L’Ami de bien 3

dzogchentoday-gregoire

Ecrit par Grégoire Langouet

Doctorant à UCLouvain (Belgique), co-directeur des éditions Vues de l'esprit, traducteur du tibétain.

Blog | Dzogchèn Histoire | Dzogchèn Introduction générale | Les bases du Dzogchèn

Dans “l’Ami de bien 3”, Grégoire nous parle de la place du maître dans quelques traditions du proche-orient antique.

L’Ami de bien 3 : Le Moyen-Orient

Après avoir parcouru le berceau asiatique et le monde « occidental », nous nous tournerons à présent vers le « Moyen-Orient ». Nous évoquerons à la vitesse de la lumière la figure et le rôle du maître, ou « ami de bien », dans l’Est du bassin méditerranéen et les territoires allant jusqu’à l’actuel Iran.
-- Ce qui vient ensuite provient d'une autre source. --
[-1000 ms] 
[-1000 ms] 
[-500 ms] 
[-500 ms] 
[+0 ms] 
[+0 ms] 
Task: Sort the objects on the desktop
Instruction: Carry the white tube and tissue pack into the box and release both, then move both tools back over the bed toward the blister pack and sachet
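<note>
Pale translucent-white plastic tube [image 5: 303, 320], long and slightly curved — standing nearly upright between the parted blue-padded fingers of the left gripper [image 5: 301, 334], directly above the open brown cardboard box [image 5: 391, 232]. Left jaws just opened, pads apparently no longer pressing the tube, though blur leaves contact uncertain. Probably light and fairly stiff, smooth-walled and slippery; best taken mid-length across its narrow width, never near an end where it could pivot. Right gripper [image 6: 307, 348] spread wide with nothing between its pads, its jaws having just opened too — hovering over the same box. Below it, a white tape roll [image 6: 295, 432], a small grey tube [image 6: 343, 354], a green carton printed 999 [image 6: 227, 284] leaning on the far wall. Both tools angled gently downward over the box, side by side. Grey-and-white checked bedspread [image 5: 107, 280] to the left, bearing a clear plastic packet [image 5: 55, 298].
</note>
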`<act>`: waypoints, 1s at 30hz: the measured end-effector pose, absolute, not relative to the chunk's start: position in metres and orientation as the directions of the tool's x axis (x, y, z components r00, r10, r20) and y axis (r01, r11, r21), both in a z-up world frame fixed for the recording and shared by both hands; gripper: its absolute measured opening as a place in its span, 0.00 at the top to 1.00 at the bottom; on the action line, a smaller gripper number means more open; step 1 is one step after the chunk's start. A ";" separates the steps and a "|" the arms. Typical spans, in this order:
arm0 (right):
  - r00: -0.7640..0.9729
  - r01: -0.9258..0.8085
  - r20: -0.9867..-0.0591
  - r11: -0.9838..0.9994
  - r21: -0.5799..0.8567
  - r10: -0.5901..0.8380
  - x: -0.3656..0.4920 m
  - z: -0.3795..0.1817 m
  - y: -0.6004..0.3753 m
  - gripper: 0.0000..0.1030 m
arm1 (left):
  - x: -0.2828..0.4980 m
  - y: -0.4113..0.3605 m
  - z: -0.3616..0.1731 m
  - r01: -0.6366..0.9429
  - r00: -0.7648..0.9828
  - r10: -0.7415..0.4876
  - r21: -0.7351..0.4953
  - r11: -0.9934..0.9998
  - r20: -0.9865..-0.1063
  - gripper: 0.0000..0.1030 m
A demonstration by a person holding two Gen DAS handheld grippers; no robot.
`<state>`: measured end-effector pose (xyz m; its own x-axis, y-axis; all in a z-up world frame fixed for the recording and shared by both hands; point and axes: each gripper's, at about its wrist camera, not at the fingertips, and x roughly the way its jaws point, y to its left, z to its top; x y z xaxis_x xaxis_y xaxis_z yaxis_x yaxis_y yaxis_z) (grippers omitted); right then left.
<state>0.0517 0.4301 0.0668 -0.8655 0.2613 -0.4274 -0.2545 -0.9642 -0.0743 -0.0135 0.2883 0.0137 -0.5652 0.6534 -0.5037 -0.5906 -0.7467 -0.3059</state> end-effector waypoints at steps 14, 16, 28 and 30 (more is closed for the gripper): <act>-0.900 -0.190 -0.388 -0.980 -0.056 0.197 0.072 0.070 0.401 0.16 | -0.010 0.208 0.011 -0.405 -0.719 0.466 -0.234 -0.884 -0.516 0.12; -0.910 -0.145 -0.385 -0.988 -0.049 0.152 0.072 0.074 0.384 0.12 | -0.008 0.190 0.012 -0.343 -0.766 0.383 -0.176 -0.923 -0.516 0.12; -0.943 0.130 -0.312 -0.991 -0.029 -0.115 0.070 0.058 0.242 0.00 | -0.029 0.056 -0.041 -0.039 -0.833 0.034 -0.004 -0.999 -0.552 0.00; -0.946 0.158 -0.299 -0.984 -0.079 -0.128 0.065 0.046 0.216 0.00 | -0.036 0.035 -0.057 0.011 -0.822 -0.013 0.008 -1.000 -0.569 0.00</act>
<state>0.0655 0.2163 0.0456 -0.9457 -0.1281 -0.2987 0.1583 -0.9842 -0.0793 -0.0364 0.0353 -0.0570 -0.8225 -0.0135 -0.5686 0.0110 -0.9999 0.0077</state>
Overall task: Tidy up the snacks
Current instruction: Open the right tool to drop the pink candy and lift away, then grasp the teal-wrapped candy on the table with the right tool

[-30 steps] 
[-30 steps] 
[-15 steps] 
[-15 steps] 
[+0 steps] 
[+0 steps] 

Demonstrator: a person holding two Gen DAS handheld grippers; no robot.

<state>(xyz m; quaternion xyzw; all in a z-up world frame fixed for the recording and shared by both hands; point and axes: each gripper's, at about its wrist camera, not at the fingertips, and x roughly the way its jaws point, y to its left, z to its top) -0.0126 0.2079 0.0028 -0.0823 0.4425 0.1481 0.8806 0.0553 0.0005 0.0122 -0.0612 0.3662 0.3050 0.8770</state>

Un petit panorama du Proche-Orient antique nous donnera à voir la diversité des grandes traditions qui ont marqué ces régions et la centralité de cette figure du maître, presque méconnue de la modernité et devenue synonyme de soumission alors qu’elle l’a si longtemps été de… libération ! Que savons-nous donc du guide spirituel dans ces traditions, et quel en est l’héritage pour nous aujourd’hui ?

En remontant dans le temps – mais en laissant de côté Sumériens, Hittites et Assyriens, et même les Egyptiens ! –, nous trouvons le Judaïsme antique, sur les terres de Palestine – entre Egypte et Babylonie. Les sources sont rares, hormis les traces archéologiques et les récits de la Torah. On imagine que les prêtres du premier Temple (Xe.-VIe. s av.-J.-C.) jouaient un rôle capital dans la guidance spirituelle des hébreux de l’époque, de même qu’après l’exil et le retour de Babylone lors de la période dite du Second Temple (VIe s. av. – Ier s. ap-J.-C.).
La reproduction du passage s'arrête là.